What is expected
Your task is to repeat exactly the lines below between the line holding "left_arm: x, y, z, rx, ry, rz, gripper" and the line holding "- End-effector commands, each", inclusive, and only those.
▼
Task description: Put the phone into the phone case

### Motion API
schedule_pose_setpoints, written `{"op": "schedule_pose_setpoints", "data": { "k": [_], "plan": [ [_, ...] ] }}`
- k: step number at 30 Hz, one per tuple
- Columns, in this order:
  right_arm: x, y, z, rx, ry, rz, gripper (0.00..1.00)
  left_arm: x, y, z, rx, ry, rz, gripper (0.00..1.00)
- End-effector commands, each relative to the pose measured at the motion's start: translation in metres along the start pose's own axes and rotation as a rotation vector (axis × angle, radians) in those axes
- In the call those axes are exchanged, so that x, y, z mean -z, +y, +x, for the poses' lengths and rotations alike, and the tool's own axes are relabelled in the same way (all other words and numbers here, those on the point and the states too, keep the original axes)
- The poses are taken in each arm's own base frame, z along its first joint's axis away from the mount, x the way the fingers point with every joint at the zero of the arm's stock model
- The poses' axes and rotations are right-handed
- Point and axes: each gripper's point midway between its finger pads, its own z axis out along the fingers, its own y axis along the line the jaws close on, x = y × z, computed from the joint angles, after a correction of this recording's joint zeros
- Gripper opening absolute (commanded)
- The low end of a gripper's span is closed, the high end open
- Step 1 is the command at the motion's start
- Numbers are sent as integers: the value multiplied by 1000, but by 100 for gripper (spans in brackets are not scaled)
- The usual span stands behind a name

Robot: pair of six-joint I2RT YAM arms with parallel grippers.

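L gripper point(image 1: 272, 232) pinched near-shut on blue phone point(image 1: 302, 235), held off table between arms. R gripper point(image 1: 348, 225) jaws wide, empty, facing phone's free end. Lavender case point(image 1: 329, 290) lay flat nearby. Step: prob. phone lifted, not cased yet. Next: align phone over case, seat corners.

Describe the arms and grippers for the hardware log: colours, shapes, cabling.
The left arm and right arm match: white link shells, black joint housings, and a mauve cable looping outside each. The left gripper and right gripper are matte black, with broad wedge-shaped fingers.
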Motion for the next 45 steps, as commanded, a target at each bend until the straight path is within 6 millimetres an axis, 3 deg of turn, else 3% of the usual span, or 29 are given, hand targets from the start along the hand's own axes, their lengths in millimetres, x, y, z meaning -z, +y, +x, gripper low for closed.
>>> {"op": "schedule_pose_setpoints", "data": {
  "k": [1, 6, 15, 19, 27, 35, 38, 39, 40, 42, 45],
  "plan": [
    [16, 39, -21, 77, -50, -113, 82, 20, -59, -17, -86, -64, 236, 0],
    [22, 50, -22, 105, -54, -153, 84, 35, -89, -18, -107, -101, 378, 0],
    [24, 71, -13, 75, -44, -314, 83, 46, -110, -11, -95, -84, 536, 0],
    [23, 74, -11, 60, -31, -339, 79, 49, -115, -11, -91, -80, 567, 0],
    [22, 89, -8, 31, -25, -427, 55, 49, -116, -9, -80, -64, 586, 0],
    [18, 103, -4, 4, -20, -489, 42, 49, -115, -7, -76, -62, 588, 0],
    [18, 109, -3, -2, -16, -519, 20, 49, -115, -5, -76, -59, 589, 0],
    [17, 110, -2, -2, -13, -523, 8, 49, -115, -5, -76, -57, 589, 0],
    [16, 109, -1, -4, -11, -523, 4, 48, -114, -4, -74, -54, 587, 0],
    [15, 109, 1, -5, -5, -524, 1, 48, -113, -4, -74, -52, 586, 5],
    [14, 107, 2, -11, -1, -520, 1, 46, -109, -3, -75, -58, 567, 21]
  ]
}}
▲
Output of the exercise
  left_arm: x, y, z, rx, ry, rz, gripper (0.00..1.00)
- End-effector commands, each relative to the pose measured at the motion's start: translation in metres along the start pose's own axes and rotation as a rotation vector (axis × angle, radians) in those axes

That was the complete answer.